Given a point and a line in homogeneous coordinates, what is the coordinate of the projection of the point on the line?

Question

Knowing $M$ and $L$ in homogeneous coordinates, how can we determine the coordinates of the point $P$?

Answer 1

I assume the standard $z=1$ embedding, i.e. points homogenized as $(x,y)\mapsto[x:y:1]$ and line $[a:b:c]$ represents $ax+by+c=0$.

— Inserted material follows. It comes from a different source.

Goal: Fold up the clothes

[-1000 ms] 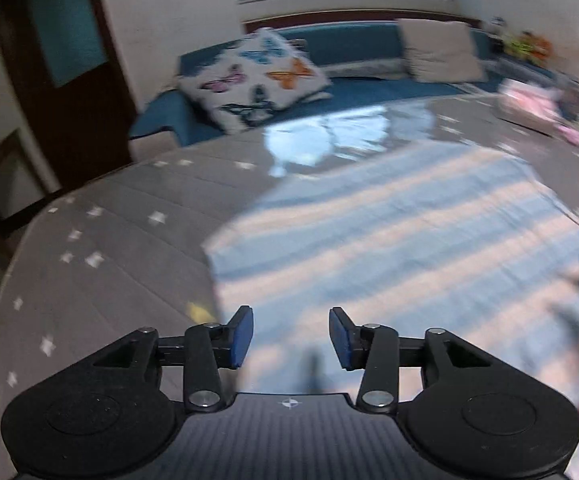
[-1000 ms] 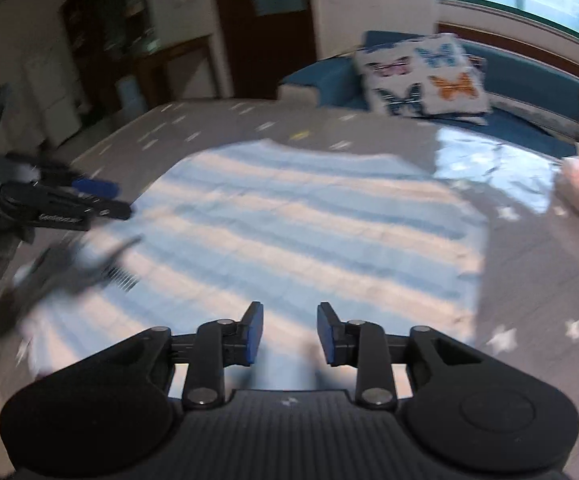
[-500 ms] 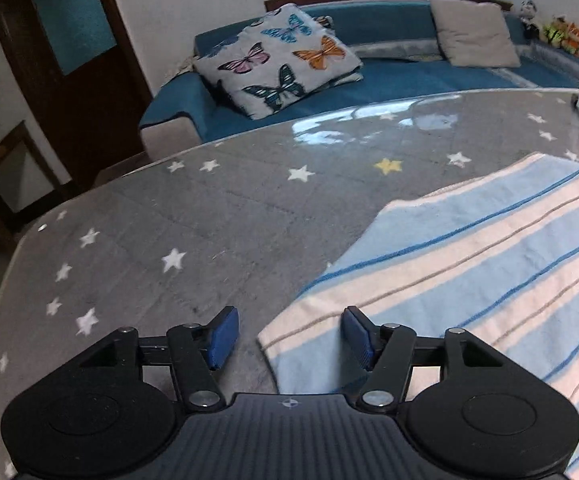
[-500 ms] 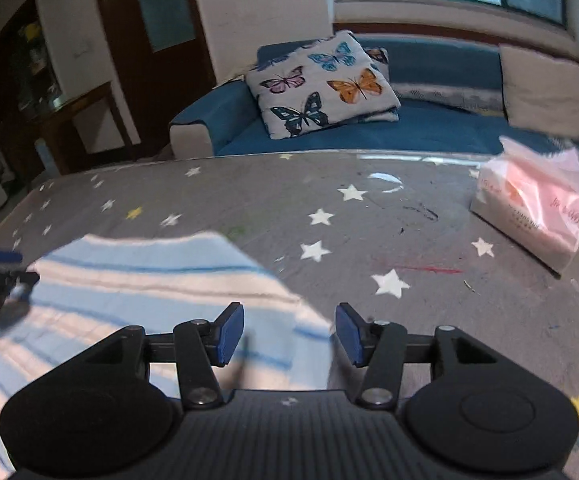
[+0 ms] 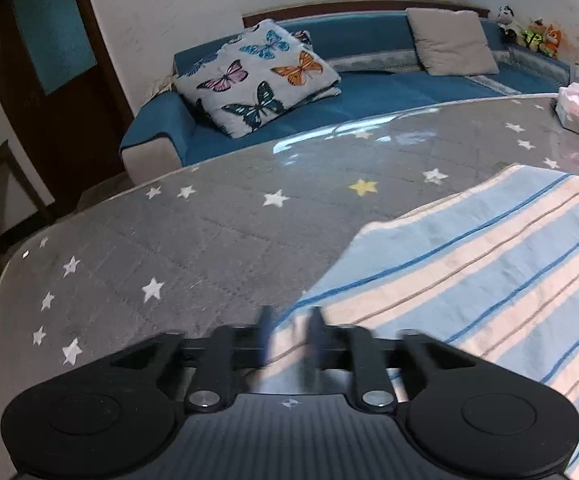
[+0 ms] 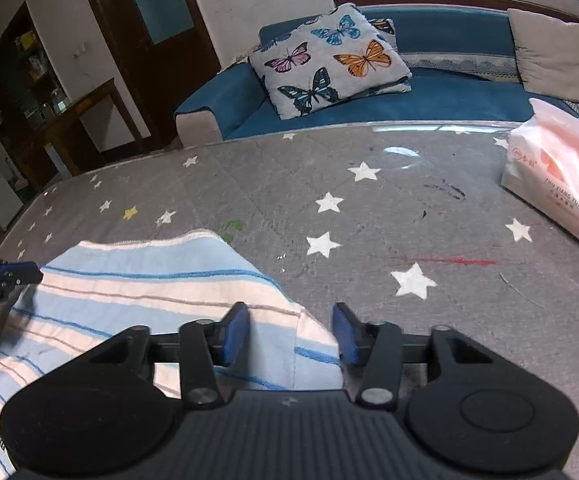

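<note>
Striped blue-and-cream cloth (image 6: 137, 304) flat on star-print table (image 6: 369, 216), well short of tissue pack (image 6: 561, 176) | left gripper (image 5: 291, 338) closing on one near corner, pinch blurred, cannot tell | right gripper (image 6: 291, 336) closing around other corner, pads not yet pressing | no fold made yet; all folding left

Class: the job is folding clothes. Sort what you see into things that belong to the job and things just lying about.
Belongs:
striped cloth
left gripper
right gripper

Lying about:
tissue pack
butterfly cushion
plain cushion
soft toys
</note>
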Demonstrator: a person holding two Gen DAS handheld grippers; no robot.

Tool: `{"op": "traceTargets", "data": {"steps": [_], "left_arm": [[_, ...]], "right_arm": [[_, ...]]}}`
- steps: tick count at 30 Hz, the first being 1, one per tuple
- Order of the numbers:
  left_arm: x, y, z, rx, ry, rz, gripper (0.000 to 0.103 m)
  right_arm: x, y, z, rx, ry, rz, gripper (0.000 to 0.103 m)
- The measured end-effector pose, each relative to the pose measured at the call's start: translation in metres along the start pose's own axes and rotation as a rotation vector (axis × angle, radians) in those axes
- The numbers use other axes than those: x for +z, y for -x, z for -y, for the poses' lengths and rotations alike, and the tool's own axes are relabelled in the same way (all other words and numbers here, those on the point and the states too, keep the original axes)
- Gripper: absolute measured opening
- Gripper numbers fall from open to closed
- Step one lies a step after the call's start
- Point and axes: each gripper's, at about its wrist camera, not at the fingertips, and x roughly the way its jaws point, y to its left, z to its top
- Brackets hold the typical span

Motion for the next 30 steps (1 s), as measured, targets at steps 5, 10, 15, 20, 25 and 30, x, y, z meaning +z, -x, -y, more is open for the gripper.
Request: {"op": "traceTargets", "data": {"steps": [5, 10, 15, 20, 25, 30], "left_arm": [[-0.006, -0.005, -0.001, -0.028, 0.014, -0.024, 0.053], [-0.007, 0.006, 0.014, -0.039, -0.034, 0.009, 0.014], [-0.011, 0.030, 0.036, -0.060, -0.086, 0.076, 0.013], [-0.023, 0.052, 0.066, -0.183, -0.190, 0.083, 0.017], [-0.032, 0.073, 0.082, -0.236, -0.248, 0.107, 0.023], [-0.030, 0.075, 0.074, -0.199, -0.215, 0.122, 0.049]], "right_arm": [[-0.001, 0.002, -0.006, -0.001, 0.023, 0.011, 0.011], [-0.011, 0.020, -0.039, -0.023, 0.164, 0.063, 0.009], [-0.039, 0.033, -0.097, -0.085, 0.459, 0.099, 0.009], [-0.058, 0.027, -0.123, -0.007, 0.517, 0.007, 0.013], [-0.062, 0.038, -0.119, 0.038, 0.453, -0.005, 0.014], [-0.046, 0.058, -0.097, 0.038, 0.352, 0.045, 0.029]]}}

The coordinates $(a,b)$ represent the direction orthogonal to the line. $[a:b:0]$ is the point at infinity orthogonal to line $L$. You can connect that to $M$ to get the orthogonal line passing through $M$, and intersect that line with $L$ to get the orthogonal projection. Joining points and intersecting lines can both be expressed using the cross product.

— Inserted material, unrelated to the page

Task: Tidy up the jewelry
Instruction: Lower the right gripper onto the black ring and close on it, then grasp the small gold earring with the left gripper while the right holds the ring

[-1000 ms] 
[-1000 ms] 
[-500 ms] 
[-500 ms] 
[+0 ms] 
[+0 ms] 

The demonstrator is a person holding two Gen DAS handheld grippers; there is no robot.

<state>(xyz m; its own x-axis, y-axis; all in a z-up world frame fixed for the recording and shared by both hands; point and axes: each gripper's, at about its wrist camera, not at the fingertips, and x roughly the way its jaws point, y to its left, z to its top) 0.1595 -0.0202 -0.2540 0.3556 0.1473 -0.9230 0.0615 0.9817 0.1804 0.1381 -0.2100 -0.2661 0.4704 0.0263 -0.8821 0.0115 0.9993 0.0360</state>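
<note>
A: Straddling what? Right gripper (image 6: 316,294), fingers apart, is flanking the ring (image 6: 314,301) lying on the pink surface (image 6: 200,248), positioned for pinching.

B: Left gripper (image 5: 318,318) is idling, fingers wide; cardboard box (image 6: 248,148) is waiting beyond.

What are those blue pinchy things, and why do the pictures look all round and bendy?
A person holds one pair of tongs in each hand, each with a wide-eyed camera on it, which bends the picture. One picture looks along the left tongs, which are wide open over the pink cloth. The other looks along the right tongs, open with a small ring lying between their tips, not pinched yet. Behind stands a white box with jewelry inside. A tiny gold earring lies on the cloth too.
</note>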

$$P = ((F\cdot L)\times M)\times L\qquad\text{with }F=\begin{pmatrix}1&0&0\\0&1&0\\0&0&0\end{pmatrix}$$

(If you are dealing with Cayley-Klein metrics, $F$ would be the dual fundamental conic of the Euclidean plane, which is crucial for angle measurements, including the right angle used here.)

Answer 2

it still depends on what kind of projection is required; Given the constraints in the original post, it looks like an orthographic parallel projection. Both central projection and parallel projection (oblique or orthographic) are computation-friendly redefined as a common algebraic formulation equation 3.1 in Householder elemenetary matrix form this arXiv.org article: Unified Framework of Elementary Geometric Transformation

Suppose the homogeneous coordinates of the point $(x,y,1)^T$ and the line $(a,b,c)^T$; then an orthographic parallel projection onto the line $(a,b,c)^T$ uniquely determined by $(a,b,c)^T$ and its normal direction per definition 3.6, definition 3.7 and equation 3.1 (line No. 2 of table 1 in page 9) for 2D projective transformations in Unified Framework of Elementary Geometric Transformation has the following form:

$$\left[ \begin{array}{ccc} 1 & 0 & 0 \\ 0 & 1 & 0 \\ 0 & 0 & 1 \\ \end{array} \right]-\dfrac{\left[ \begin{array}{c} a \\ b \\ 0 \\ \end{array} \right]\cdot \left[a,b,c\right]}{\left[a,b,0\right]\cdot \left[ \begin{array}{c} a \\ b \\ c \\ \end{array} \right]} =\dfrac{1}{a^2+b^2}\left[ \begin{array}{ccc} b^2 & -a b & -a c \\ -a b & a^2 & -b c \\ 0 & 0 & a^2+b^2 \\ \end{array} \right]$$

Then the orthographic parallel projection of $(x,y,1)^T$ onto the line $(a,b,c)^T$ is: $$\dfrac{1}{a^2+b^2}\left[ \begin{array}{ccc} b^2 & -a b & -a c \\ -a b & a^2 & -b c \\ 0 & 0 & a^2+b^2 \\ \end{array} \right]\cdot \left[ \begin{array}{c} x \\ y \\ 1 \\ \end{array} \right]= \dfrac{1}{a^2+b^2}\left[ \begin{array}{c} b^2 x-a b y-a c \\ a^2 y-a b x-b c \\ a^2+b^2 \\ \end{array} \right]$$